An electron in the ground state of the hydrogen atom has the orbital radius of $5.3\times {10}^{-11} \mathrm{m}$ while that for the electron in third excited state is $8.48\times {10}^{-10}\mathrm{m}$. The ratio of the de Broglie wavelengths of electron in the ground state to that in excited state is

The de Broglie wavelength of an electron in a circular orbit of a hydrogen atom is given by:

$$\lambda = \frac{2\pi r}{n}$$

where:

• $r$ = orbital radius,
• $n$ = principal quantum number of the state.

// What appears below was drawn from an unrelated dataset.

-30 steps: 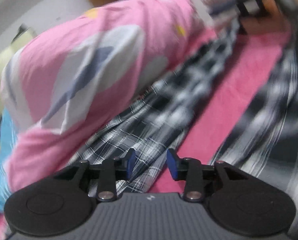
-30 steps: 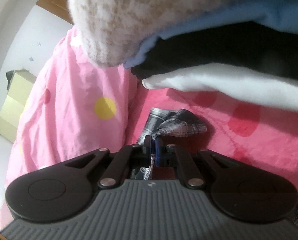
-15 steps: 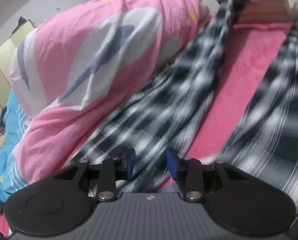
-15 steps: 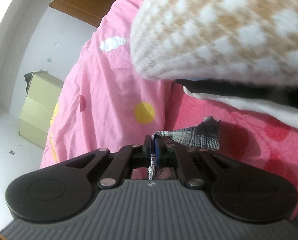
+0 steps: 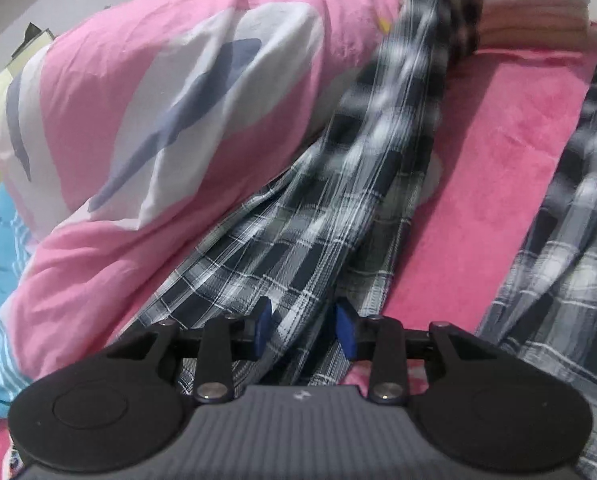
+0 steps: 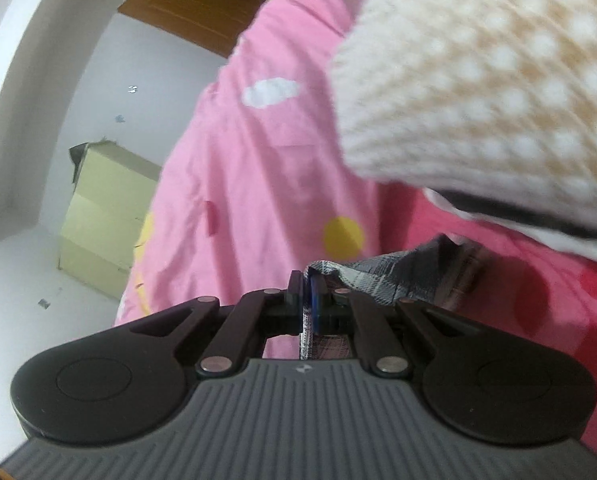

Step 1: De Broglie wavelength in the ground state ($n = 1$):

For the ground state ($n = 1$), the orbital radius is:

$$r_1 = 5.3 \times 10^{-11} \, \text{m}$$

The de Broglie wavelength is:

${\lambda }_1=\frac{2\pi r_1}{1}=2\pi \cdot (5.3\times {10}^{-11})$

Step 2: De Broglie wavelength in the third excited state ($n = 4$):

For the third excited state ($n = 4$), the orbital radius is:

$$r_4 = 8.48 \times 10^{-10} \, \text{m}$$

The de Broglie wavelength is:

${\lambda }_4=\frac{2\pi r_4}{4}=\frac{2\pi \cdot (8.48\times {10}^{-10})}{4}$

Step 3: Ratio of de Broglie wavelengths:

The ratio of de Broglie wavelengths is:

$\frac{{\lambda }_1}{{\lambda }_4}=\frac{1}{4}=0.25$